The Cybersecurity Sr Engineer will act as a subject matter expert for defining strategies and implementing solutions to understand and mitigate the unique vulnerabilities and security risks of Public Cloud and 3rd Party SaaS Solution Platforms adopted at The Home Depot. Will. Be responsible for the engineering of cybersecurity monitoring systems of third-party cloud service providers (CSPs). They will provide leadership ensuring consistent success of project tasks towards service objectives and deliverables. The Sr Engineer will need a strong background in information technology security audits, risk assessments and findings remediation management. They will also take point designing, building, and maintaining the service infrastructure and internal/external knowledgebases. As a primary technical point of contact for the Security Posture Management services, the Sr Engineer must be adept at building relationships with partner teams, business communication, and possess strong interpersonal skills.
Additional Minimum Qualifications:
- Responsible of creating and maintaining documentation for applications, processes, and procedures
- Experience with Security Posture Management tools such as Palo Alto Prisma Cloud, Wiz, Sysdig, and Lacework.
- Experience with information technology security audits, risk assessments and findings remediation management
- Basic understanding of Cybersecurity Governance patterns: Policy -> Standards -> Control Solutions
- Proficiency in executing risk assessments across different technology platforms including Cloud IaaS, PaaS and SaaS
- Experience with Public Cloud Providers(GCP, AWS, Azure)
- Awareness of container orchestration and service mesh technologies like Kubernetes, Envoy, and Consul
- Experience with configuring SaaS systems utilizing compliance best practices
- Proficiency in working as part of a collaborative, cross-functional, modern engineering team
- Basic Network Security principals - basic segmentation, firewall rules, best practices, limiting administrative ports.
- IAM fundamentals - principal of least privilege, authN, authZ, RBAC
- Basic Data Security principals - encryption in flight, encryption at rest, DLP fundamentals
- Operating System fundamentals - preferably in the Linux space, but deep Windows skills are workable
- Internetworking fundamentals - OSI model, troubleshooting at each layer, basic network capture analysis, network and application load balancing (L4, L7), client-server operating model.
- Intermediate to Advanced scripting / automation skills.
- Knowledge of Agile methodologies and test-driven development
- DevOps fundamentals - rapid application development and deployment lifecycle.

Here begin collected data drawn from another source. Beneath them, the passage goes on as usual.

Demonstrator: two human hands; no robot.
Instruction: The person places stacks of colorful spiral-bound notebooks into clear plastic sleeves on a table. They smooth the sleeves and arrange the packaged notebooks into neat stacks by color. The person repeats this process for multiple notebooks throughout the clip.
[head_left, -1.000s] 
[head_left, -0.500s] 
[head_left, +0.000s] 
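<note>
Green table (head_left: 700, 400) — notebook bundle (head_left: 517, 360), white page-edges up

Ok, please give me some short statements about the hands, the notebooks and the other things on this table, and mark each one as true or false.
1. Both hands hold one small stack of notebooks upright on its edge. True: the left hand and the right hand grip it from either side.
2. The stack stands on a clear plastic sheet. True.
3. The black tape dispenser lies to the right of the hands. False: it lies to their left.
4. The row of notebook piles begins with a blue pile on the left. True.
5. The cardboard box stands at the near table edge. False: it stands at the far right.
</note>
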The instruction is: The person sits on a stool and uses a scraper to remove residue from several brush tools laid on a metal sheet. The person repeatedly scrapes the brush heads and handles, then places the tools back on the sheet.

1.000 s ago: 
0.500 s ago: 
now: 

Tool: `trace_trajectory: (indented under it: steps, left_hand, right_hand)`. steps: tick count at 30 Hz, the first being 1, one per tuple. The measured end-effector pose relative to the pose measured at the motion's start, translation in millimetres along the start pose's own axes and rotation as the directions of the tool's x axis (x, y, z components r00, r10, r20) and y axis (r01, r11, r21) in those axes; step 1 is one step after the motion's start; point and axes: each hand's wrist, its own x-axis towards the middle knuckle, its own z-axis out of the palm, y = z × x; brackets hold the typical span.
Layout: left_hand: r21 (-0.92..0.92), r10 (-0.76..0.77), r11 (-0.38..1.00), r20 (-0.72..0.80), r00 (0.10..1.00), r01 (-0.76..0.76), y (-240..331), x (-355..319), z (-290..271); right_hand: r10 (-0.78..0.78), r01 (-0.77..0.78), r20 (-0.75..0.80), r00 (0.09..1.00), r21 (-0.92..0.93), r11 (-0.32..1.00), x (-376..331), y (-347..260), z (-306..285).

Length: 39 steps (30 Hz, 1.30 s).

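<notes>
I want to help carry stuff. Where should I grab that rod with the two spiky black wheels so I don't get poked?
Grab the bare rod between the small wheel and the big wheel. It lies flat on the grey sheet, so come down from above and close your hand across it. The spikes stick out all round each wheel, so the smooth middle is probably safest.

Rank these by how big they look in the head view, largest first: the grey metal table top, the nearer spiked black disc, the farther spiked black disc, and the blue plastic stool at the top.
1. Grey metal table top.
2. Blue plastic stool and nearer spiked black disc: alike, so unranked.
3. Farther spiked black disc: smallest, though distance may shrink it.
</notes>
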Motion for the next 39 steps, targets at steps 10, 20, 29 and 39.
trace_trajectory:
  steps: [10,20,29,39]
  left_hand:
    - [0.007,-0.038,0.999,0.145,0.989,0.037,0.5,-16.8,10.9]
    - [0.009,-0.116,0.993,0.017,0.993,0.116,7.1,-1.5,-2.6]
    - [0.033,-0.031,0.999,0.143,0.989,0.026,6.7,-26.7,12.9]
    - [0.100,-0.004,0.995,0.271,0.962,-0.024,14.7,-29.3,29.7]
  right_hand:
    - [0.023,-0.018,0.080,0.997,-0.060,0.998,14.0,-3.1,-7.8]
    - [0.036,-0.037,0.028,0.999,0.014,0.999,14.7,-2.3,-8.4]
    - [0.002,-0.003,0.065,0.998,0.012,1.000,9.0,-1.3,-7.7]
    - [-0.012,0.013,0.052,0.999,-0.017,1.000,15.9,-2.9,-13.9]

- System monitoring fundamentals - performance troubleshooting and analysis at system level using native OS performance metrics counters and system logs. Ability to correlate logs and events to find root cause of systemic or acute impacting issues.
The knowledge, skills and abilities typically acquired through the completion of a high school diploma and/or GED.
Years of Relevant Work Experience:
Most of the time is spent sitting in a comfortable position and there is frequent opportunity to move about. On rare occasions there may be a need to move or lift light articles.
Knowledge, Skills, Abilities and Competencies:
- Action Oriented
- Communicates Effectively
- Customer Focus
- Drives Results
We are an Equal Opportunity Employer and do not discriminate against any employee or applicant for employment because of race, color, sex, age, national origin, religion, sexual orientation, gender identity, status as a veteran, and basis of disability or any other federal, state or local protected class.